II. UNE POLITIQUE DES TERRITOIRES QUI MANQUE DE COHÉRENCE : EN FINIR AVEC L'ARCHIPEL DES AGENCES

A. LA COORDINATION ENTRE LES DIFFÉRENTS OPÉRATEURS DE LA COHÉSION DES TERRITOIRES RESTE UN DÉFI

1. L'ANCT : une « nouvelle Datar » ou un îlot dans l'archipel des agences ?

La loi n° 2019-753 du 22 juillet 2019, initiative sénatoriale examinée par la commission de l'aménagement du territoire et du développement durable, a créé l'Agence nationale de la cohésion des territoires (ANCT), afin de répondre au souhait des élus de disposer d'un accès renforcé à l'ingénierie des services de l'État et de ses opérateurs.

Durant les débats parlementaires autour de la création de l'agence, l'exemple de la Délégation interministérielle à l'aménagement du territoire (Datar), dissoute en 2014, a été régulièrement évoqué : l'objectif était de redonner un interlocuteur unique aux collectivités territoriales pour assister les élus dans l'élaboration d'un projet de territoire durable.

Pourtant, l'ANCT n'a pas conduit à la fusion de l'ensemble des opérateurs de l'aménagement du territoire. Cinq opérateurs subsistent5(*), avec lesquels un dispositif de coordination a été constitué :

· des conventions de coordination sont signées entre l'ANCT et chacun des opérateurs ;

· un comité national de coordination se réunit en moyenne toutes les six semaines, complété par des réunions organisées au niveau technique.

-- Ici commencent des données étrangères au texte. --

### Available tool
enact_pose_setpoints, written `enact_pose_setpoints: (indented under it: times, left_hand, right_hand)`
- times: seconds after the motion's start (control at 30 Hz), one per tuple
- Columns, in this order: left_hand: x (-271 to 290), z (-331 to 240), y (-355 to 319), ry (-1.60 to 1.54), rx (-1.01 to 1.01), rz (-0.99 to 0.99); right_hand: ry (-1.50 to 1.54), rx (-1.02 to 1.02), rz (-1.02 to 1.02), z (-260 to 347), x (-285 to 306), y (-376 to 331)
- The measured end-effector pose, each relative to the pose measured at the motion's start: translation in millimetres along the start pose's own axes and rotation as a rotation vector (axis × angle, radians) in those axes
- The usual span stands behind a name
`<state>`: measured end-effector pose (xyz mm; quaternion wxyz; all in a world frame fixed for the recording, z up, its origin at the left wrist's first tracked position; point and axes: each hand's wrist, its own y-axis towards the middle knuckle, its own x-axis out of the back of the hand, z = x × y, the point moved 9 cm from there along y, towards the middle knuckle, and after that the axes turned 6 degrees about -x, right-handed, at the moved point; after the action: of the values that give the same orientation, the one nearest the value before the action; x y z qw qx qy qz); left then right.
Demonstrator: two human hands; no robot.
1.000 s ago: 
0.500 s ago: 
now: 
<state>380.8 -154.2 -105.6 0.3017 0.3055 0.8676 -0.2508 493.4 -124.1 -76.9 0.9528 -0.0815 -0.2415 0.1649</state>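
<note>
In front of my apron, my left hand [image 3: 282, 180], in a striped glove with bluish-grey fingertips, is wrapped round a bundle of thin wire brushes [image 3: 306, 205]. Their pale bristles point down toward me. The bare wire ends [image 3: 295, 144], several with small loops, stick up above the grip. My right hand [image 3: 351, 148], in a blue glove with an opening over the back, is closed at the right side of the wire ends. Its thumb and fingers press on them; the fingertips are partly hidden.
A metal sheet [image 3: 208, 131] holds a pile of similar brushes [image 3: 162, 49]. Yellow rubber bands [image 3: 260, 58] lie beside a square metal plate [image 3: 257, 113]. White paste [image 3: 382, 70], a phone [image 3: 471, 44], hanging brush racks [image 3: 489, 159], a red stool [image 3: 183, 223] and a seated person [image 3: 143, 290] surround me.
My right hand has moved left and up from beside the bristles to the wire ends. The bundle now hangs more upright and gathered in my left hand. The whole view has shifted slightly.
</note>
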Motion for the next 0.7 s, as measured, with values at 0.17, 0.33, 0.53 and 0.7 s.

Quatre ans après la création de l'ANCT, les succès de l'agence, notamment s'agissant des programmes nationaux d'intervention, sont indéniables. L'identification de l'ANCT auprès des élus et du public reste cependant limitée, en raison notamment de la multitude d'interlocuteurs.

Le déploiement du programme Villages d'Avenir illustre ces difficultés de coordination : 100 postes de chefs de projet ANCT et 20 postes de chefs de projets Cerema seront créés. Dans certains départements, les communes auront donc deux nouveaux points de contact dans le cadre de leurs projets d'ingénierie, en plus des acteurs de l'ingénierie préexistants (direction départementale des territoires, Agences techniques départementales, Conseil d'architecture, d'urbanisme et de l'environnement - CAUE...).

2. Quatre ans après la création de l'ANCT, le périmètre de l'Agence pourrait être interrogé

Les premières conventions de coordination arrivent aujourd'hui à leur terme. Ces conventions, ainsi que l'existence d'un comité de coordination, ont assurément réduit les inconvénients du maintien d'une pluralité d'interlocuteurs pour les collectivités territoriales.

Par exemple, dans le cadre des contrats de relance et de transition écologique (CRTE), 450 territoires ont bénéficié d'un appui soit de l'ANCT, soit du Cerema soit de l'Ademe dans la conception de ces contrats. La coordination entre ces trois acteurs a été nécessaire, pour optimiser la montée en charge de ce soutien.

La première génération de convention de coordination, prévue pour 2021 à 2023, arrive aujourd'hui à son terme. Une deuxième génération de conventions, pour la période 2023 à 2027, a été adoptée au conseil d'administration de l'ANCT le 15 novembre 2023.

Ces nouvelles conventions prennent en compte les critiques exprimées par les élus locaux ainsi que par le Sénat, en mettant par exemple en place un portail d'entrée commun de l'ingénierie auprès des préfets de département et une plateforme numérique destinée à l'accueil des besoins des collectivités.

Le rapporteur se félicite de l'évolution positive des conventions de coordination, qui témoigne d'une réelle prise en compte par les opérateurs de la cohésion des territoires du manque de lisibilité de cette politique.

Cette deuxième génération de conventions de coordination doit cependant être l'opportunité d'engager une réflexion plus large. Le rapporteur considère que, quatre ans après la création de l'agence, il convient de s'interroger sur les périmètres respectifs de l'ANCT et de ses partenaires : l'opportunité d'un rapprochement, voire même d'une fusion d'opérateurs, pourrait être étudiée, afin de renforcer la lisibilité de l'action, d'assurer une utilisation optimale des financements alloués et de mettre enfin en oeuvre une politique globale d'aménagement du territoire.


* 5 Ademe (Agence de l'environnement et de la maîtrise d'énergie), Anah (Agence nationale de l'habitat), Anru (Agence nationale pour la rénovation urbaine), Banque des territoires, Cerema (Centre d'études et d'expertise sur les risques, l'environnement, la mobilité et l'aménagement).